§ **Exercise brief**
Below are some records. Return exactly the lines from the one with "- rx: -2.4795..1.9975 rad" to the one with "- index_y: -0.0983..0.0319", and nothing else.

BEGIN Input material

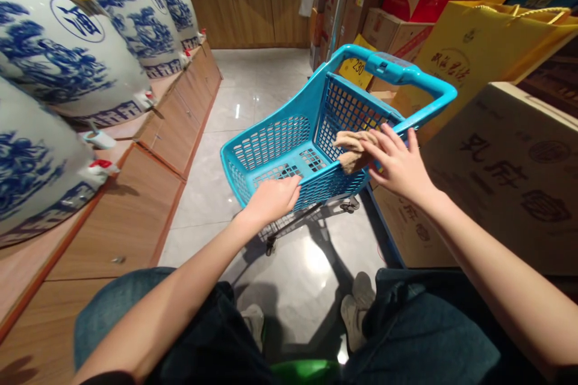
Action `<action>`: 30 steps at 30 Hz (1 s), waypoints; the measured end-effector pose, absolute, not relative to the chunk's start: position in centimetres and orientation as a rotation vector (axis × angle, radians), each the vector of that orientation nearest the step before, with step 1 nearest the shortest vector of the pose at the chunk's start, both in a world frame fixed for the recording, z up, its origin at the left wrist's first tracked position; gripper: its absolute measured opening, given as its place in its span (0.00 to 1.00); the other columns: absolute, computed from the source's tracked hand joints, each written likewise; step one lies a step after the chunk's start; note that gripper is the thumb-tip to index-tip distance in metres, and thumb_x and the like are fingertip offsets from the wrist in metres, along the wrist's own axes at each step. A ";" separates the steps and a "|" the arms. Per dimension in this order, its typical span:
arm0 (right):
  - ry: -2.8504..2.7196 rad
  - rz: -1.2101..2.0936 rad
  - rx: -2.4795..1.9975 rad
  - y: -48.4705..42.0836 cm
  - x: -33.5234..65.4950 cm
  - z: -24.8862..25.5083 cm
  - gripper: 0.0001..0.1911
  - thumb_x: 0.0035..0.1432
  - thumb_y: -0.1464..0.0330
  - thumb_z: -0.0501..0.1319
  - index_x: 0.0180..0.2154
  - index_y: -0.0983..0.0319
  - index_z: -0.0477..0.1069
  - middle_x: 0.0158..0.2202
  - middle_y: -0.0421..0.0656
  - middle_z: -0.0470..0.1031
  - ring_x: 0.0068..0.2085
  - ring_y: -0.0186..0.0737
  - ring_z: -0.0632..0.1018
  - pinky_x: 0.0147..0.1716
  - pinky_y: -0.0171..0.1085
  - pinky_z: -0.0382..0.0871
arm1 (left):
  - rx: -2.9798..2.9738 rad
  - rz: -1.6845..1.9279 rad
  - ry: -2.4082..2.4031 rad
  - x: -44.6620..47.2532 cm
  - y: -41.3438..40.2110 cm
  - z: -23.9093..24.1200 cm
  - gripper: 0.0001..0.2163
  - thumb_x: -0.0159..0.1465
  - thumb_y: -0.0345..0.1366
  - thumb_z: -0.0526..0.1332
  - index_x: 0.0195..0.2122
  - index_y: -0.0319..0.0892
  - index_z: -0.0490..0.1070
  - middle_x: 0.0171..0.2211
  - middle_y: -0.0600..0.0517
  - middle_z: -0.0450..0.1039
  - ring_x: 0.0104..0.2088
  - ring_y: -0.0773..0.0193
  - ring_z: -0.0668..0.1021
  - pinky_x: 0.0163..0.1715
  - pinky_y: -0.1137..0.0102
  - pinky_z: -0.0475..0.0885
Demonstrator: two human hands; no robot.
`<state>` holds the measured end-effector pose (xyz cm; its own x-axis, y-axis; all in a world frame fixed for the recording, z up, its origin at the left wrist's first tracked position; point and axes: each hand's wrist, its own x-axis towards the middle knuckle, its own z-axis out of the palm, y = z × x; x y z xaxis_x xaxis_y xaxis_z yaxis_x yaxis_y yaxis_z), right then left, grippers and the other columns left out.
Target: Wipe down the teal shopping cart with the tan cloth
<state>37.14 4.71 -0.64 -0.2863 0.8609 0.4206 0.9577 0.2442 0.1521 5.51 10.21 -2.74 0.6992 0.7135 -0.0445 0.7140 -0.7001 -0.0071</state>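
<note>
A blue plastic shopping cart [271,153] stands on the floor in front of me, its handle turned to the right. My left hand [274,197] is closed over the near rim of its basket. My right hand [397,159] pinches a tan cloth [353,153] and presses it on the near rim, close to the handle end. The fingertips and part of the cloth overlap there, so the exact contact is hidden. Nothing lies in the visible part of the basket.
Large blue-and-white jars [76,66] line wooden cabinets [135,210] on the left. Cardboard boxes [501,192] and a yellow gift bag [469,48] crowd the right. A wooden counter [253,9] stands behind. My knees flank the cart's near side, above a green seat edge [307,371].
</note>
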 end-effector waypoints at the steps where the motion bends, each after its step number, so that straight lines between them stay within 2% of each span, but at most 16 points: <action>1: -2.174 -0.590 -1.757 4.9 38.0 -0.2 0.34 0.64 0.68 0.58 0.70 0.58 0.63 0.71 0.57 0.65 0.73 0.68 0.61 0.68 0.76 0.47 | 2.890 -0.071 1.211 5.5 10.2 -2.8 0.15 0.78 0.38 0.46 0.54 0.41 0.71 0.45 0.42 0.84 0.44 0.50 0.86 0.39 0.63 0.77; 6: -1.964 -0.618 -1.856 5.2 39.2 -0.5 0.39 0.61 0.67 0.61 0.72 0.63 0.59 0.73 0.63 0.59 0.72 0.77 0.59 0.64 0.80 0.49 | 2.887 -0.042 1.205 5.5 10.2 -2.9 0.15 0.78 0.38 0.47 0.54 0.41 0.71 0.45 0.42 0.84 0.45 0.50 0.86 0.40 0.63 0.77; 11: -2.411 -0.424 -1.591 4.3 34.5 -2.6 0.39 0.62 0.68 0.59 0.73 0.64 0.57 0.75 0.60 0.57 0.75 0.67 0.56 0.69 0.72 0.51 | 2.893 -0.053 1.211 5.6 10.2 -2.8 0.15 0.78 0.38 0.46 0.53 0.41 0.71 0.44 0.42 0.84 0.43 0.51 0.86 0.39 0.64 0.76; 14: -2.459 -0.438 -1.547 4.3 34.0 -2.1 0.36 0.64 0.69 0.57 0.72 0.62 0.60 0.73 0.57 0.62 0.75 0.63 0.59 0.70 0.72 0.47 | 2.891 -0.063 1.218 5.5 10.2 -2.8 0.15 0.78 0.38 0.46 0.53 0.41 0.71 0.45 0.42 0.84 0.44 0.51 0.86 0.39 0.63 0.76; 17: -2.201 -0.558 -1.707 4.9 37.0 -0.6 0.33 0.64 0.68 0.57 0.70 0.61 0.64 0.70 0.58 0.67 0.72 0.67 0.63 0.68 0.75 0.47 | 2.895 -0.068 1.215 5.5 10.1 -2.8 0.15 0.78 0.38 0.46 0.54 0.41 0.71 0.45 0.43 0.84 0.44 0.51 0.86 0.39 0.63 0.76; 21: -1.875 -0.667 -1.848 5.6 41.5 0.5 0.34 0.63 0.66 0.58 0.70 0.60 0.64 0.70 0.63 0.65 0.71 0.77 0.62 0.65 0.80 0.45 | 2.896 -0.071 1.206 5.5 10.1 -2.8 0.15 0.78 0.38 0.46 0.54 0.41 0.71 0.44 0.43 0.84 0.45 0.50 0.86 0.39 0.63 0.77; 23: -1.818 -0.673 -1.860 5.6 42.0 0.1 0.34 0.63 0.66 0.58 0.70 0.60 0.63 0.72 0.63 0.62 0.71 0.78 0.60 0.65 0.79 0.46 | 2.897 -0.074 1.205 5.6 10.1 -2.7 0.15 0.78 0.37 0.46 0.54 0.41 0.70 0.44 0.42 0.84 0.45 0.50 0.86 0.39 0.63 0.77; 27: -1.952 -0.625 -1.809 5.4 39.6 -1.3 0.37 0.60 0.65 0.60 0.70 0.66 0.61 0.73 0.65 0.56 0.73 0.75 0.57 0.65 0.72 0.57 | 2.889 -0.086 1.199 5.7 10.1 -2.6 0.14 0.78 0.37 0.47 0.54 0.40 0.70 0.47 0.43 0.84 0.46 0.50 0.86 0.40 0.62 0.77; 30: -2.204 -0.567 -1.718 5.3 38.8 -1.2 0.36 0.60 0.67 0.60 0.69 0.63 0.62 0.72 0.60 0.61 0.74 0.68 0.59 0.68 0.71 0.53 | 2.887 -0.096 1.212 5.7 10.1 -2.6 0.15 0.78 0.37 0.47 0.54 0.40 0.70 0.48 0.43 0.84 0.47 0.50 0.86 0.41 0.62 0.77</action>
<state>38.80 5.27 -1.16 -0.2475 0.8550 0.4557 0.9688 0.2118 0.1286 5.66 10.13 -2.64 0.6989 0.7127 -0.0603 0.7133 -0.7007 -0.0155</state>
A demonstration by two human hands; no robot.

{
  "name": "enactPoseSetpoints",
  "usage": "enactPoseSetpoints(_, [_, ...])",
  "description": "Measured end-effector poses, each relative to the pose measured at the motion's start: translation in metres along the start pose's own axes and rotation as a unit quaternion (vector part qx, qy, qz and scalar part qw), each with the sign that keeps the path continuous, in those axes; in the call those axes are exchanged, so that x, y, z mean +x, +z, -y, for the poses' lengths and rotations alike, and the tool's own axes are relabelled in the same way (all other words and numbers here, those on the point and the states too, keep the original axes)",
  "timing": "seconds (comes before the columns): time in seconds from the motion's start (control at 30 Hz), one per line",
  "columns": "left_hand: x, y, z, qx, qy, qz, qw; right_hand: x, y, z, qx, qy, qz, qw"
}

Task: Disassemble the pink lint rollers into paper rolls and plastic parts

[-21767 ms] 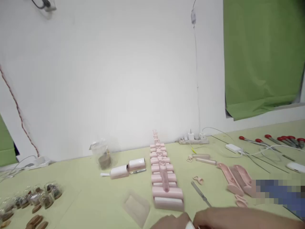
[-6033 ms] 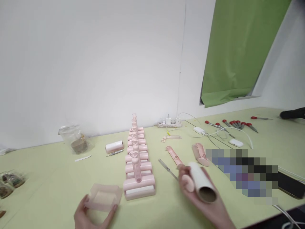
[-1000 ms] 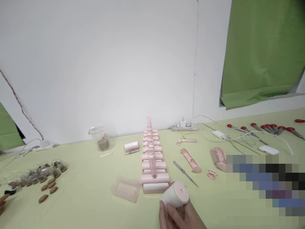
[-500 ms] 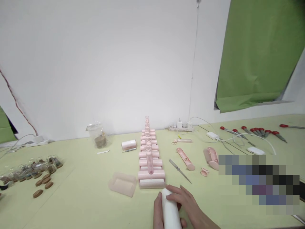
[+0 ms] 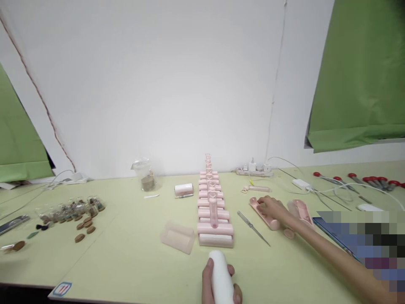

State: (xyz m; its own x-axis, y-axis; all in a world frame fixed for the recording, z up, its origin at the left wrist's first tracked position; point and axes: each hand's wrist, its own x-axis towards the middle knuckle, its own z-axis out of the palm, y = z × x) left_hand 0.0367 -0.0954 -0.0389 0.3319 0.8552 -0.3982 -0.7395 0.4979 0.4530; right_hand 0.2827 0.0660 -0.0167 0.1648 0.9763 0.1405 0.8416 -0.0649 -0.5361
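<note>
My left hand (image 5: 218,285) is at the bottom centre, wrapped round a white paper roll (image 5: 220,276) that points away from me. My right hand (image 5: 268,207) reaches out to the right over the table, its fingers curled on a pink roller handle (image 5: 272,222) lying flat. A row of assembled pink lint rollers (image 5: 214,211) with heart-shaped handle ends runs away from me just beyond the roll. A translucent pink cover (image 5: 177,237) lies left of the nearest roller.
A thin metal tool (image 5: 253,228) lies between the row and the handle, with more pink parts (image 5: 300,209) beyond. Small corked bottles (image 5: 72,209) sit at left. A power strip (image 5: 255,171), cables and red-handled tools (image 5: 363,181) are at the back right.
My right hand has let go of the white roll and moved out to the pink handle on the right. My left hand still holds the roll. The view has swung left.
</note>
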Motion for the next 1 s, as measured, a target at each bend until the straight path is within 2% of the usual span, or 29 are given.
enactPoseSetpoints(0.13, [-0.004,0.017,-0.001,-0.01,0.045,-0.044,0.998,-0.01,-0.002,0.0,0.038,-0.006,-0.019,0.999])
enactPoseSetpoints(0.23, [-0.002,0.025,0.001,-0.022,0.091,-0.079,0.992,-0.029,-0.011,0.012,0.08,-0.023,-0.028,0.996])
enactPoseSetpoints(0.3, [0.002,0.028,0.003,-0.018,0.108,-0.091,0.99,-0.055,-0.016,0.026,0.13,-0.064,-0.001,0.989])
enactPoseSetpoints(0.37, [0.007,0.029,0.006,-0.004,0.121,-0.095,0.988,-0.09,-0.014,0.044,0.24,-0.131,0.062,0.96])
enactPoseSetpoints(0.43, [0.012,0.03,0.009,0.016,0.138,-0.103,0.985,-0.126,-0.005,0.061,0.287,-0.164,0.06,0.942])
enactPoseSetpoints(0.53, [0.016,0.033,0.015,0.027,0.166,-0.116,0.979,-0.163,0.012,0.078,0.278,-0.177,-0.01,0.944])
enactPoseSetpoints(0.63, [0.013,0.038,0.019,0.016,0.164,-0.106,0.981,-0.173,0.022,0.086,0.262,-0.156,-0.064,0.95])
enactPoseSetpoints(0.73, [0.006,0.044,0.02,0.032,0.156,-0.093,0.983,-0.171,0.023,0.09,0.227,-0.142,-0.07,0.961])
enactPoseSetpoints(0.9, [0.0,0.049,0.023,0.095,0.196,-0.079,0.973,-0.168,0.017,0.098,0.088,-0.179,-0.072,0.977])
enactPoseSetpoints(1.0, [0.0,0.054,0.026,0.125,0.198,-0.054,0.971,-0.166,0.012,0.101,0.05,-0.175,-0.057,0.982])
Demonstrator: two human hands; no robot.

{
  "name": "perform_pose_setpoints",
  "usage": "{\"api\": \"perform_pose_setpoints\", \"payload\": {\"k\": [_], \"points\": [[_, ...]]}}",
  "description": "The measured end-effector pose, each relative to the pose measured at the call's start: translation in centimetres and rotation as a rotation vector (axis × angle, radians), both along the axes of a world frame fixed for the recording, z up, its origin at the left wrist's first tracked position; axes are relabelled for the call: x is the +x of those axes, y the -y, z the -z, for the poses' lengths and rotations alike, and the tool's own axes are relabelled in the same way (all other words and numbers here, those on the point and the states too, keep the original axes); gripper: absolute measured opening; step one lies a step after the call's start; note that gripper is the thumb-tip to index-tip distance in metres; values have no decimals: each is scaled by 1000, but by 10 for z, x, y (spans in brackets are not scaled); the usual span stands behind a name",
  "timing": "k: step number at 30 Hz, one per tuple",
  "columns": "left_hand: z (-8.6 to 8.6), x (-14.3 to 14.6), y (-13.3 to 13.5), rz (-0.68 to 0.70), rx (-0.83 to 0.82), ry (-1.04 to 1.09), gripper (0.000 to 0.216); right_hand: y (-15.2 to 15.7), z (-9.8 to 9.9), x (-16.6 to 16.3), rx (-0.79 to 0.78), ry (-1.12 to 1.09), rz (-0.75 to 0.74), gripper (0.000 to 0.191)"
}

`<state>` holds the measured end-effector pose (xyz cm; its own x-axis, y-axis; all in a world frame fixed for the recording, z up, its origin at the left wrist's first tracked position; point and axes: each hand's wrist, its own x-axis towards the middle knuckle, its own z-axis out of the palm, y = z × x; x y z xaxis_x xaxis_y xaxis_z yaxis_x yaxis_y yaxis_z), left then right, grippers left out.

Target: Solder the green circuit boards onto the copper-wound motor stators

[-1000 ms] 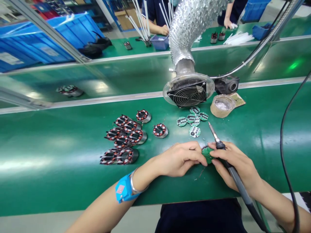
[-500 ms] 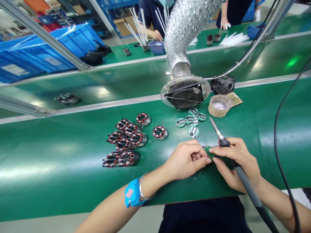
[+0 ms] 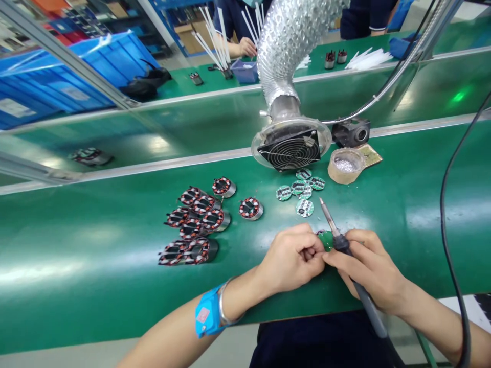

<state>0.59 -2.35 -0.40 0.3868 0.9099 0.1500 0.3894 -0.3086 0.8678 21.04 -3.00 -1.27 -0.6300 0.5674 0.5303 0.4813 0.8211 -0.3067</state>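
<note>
My left hand (image 3: pixel 293 255) is closed, its fingertips pinching a small green circuit board (image 3: pixel 326 239) that is partly hidden by my fingers. My right hand (image 3: pixel 370 266) grips a soldering iron (image 3: pixel 342 244), its tip tilted up and away from me, clear of the board. The right fingertips come close to my left fingertips beside the board; whether they touch it I cannot tell. Just beyond my hands lie several round circuit boards (image 3: pixel 305 208). A single motor stator (image 3: pixel 250 208) with red and white windings stands left of them, near a group of several more stators (image 3: pixel 203 220).
A fume extractor fan (image 3: pixel 290 151) hangs from a foil duct (image 3: pixel 282 56) over the bench. Behind the boards stand a round tub (image 3: pixel 346 168) and a dark iron holder (image 3: pixel 351 134). A black cable (image 3: pixel 445 220) loops at right. Co-workers are across the bench.
My right hand has shifted left, closer to my left hand, and the soldering iron's tip has moved left and slightly down. Across the bench, the right-hand person's hands have left view.
</note>
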Motion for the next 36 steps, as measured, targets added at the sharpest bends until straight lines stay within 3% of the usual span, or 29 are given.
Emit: {"api": "perform_pose_setpoints", "payload": {"k": [5,8,12,23,36], "points": [[4,2,4,-8,242,-121,10,8,-12,19,-32,-59,51,39],[6,2,5,-36,306,-151,11,18,-26,32,-128,-142,64,48],[7,2,5,-41,324,-163,12,34,-38,45,-222,-78,102,41],[8,1,6,-34,392,-222,13,37,-28,34,-211,-148,105,33],[8,4,9,-72,484,-335,16,36,-38,36,-201,-101,39,29]]}}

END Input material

§ **Response to this exercise**
  - rx: -2.4795..1.9975 rad
  - y: -48.4705..42.0836 cm
  - x: -33.5234..65.4950 cm
  - z: -24.8862..25.5083 cm
  - gripper: 0.0001..0.1911
  - thumb_x: 0.0035..0.1432
  - thumb_y: -0.1464..0.0330
  - thumb_z: -0.0501..0.1319
  - index_x: 0.0180..0.2154
  - index_y: -0.0983..0.0319

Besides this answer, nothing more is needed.